What is needed:
Lines from the listing that hold the string "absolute" are what you should return.

Content starts

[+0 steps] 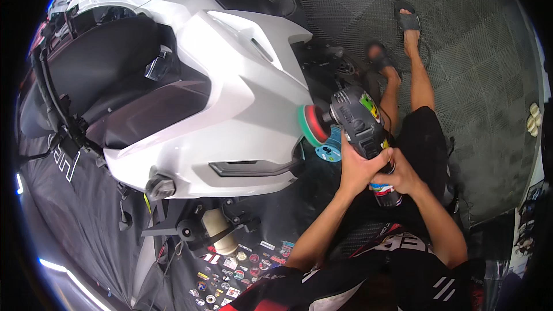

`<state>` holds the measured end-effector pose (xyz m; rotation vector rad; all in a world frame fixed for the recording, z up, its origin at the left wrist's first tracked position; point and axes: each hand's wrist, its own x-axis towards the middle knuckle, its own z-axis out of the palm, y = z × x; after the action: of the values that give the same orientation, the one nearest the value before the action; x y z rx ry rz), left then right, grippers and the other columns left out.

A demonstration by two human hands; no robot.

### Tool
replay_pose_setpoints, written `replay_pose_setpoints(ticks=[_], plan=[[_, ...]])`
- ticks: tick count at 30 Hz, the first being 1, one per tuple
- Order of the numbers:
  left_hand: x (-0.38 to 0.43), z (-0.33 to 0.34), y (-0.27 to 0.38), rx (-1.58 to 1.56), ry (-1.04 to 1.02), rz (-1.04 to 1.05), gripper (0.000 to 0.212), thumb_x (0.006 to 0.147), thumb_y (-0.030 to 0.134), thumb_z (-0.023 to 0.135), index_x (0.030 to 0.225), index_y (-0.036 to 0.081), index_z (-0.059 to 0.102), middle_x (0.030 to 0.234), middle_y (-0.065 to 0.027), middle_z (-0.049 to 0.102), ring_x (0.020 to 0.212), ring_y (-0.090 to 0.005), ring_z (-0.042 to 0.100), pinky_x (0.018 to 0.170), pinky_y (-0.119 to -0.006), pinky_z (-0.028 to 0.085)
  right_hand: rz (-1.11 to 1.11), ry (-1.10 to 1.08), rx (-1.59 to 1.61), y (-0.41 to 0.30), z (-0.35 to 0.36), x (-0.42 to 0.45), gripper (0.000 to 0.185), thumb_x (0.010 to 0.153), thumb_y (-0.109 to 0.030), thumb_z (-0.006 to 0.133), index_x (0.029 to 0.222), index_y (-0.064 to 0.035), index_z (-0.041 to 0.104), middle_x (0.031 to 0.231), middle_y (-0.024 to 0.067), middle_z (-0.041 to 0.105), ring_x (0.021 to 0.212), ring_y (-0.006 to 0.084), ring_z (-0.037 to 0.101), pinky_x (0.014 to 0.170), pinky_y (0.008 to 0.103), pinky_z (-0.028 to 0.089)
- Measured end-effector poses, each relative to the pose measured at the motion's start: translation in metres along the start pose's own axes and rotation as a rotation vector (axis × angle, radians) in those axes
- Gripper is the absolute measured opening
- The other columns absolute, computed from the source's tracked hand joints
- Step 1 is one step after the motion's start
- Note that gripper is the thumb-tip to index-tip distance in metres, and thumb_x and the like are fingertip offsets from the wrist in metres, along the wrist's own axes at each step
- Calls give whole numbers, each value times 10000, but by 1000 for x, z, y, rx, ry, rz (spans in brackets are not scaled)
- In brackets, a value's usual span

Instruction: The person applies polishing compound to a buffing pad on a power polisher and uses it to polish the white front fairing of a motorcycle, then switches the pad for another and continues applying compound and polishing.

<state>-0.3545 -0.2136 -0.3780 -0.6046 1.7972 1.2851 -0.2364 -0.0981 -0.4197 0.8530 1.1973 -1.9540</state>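
Observation:
Both hands grip a black rotary polisher covered in stickers. My left hand holds the body near the head, and my right hand is wrapped around the rear of the handle, touching the left. The polisher's green foam pad on a red backing plate faces the edge of a white motor scooter's body panel; whether it presses on the panel cannot be told. A dark slotted trim runs along that panel. Under the pad lies a blue round object.
The scooter's black seat is at the left. Below the panel sit a beige cylindrical part and a black bracket. Stickers cover a black sheet. Grey floor mats lie under my sandalled feet.

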Motion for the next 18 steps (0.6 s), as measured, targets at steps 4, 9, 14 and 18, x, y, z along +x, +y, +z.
replay_pose_setpoints(ticks=[4,9,14,18], plan=[[-14,-17,-8,-2,-91,-38,817,724,93,885,1377,-3,404,1165,-101,632,1014,-185,653,905,-339,541,36,-153,65,-28,23,-6,643,704,-235,870,1229,25,605,982,76,699,902,130,638,854,310,493],[-21,-46,-3,85,-240,39,643,690,51,862,1254,-34,567,1117,-86,678,1007,-148,656,903,-323,539,-220,-55,266,-10,54,-6,597,675,-142,843,1193,27,600,1017,83,716,937,143,670,855,312,534],[-12,-56,-3,78,-257,5,554,671,7,799,1184,-32,592,1039,-62,686,937,-134,659,863,-309,540,-283,47,285,10,80,6,617,680,-149,849,1206,35,583,1034,124,722,970,176,694,879,332,542],[1,-56,-6,67,-277,67,503,667,-3,785,1134,-18,598,993,-38,683,869,-122,656,809,-292,541,-291,81,312,8,83,15,608,684,-148,849,1198,43,586,1024,114,721,937,167,694,865,325,543]])
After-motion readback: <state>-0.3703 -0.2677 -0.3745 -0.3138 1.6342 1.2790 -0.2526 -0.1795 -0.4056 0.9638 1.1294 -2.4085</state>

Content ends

Task answer:
- Gripper is the absolute measured opening
- The other columns absolute, computed from the source's tracked hand joints

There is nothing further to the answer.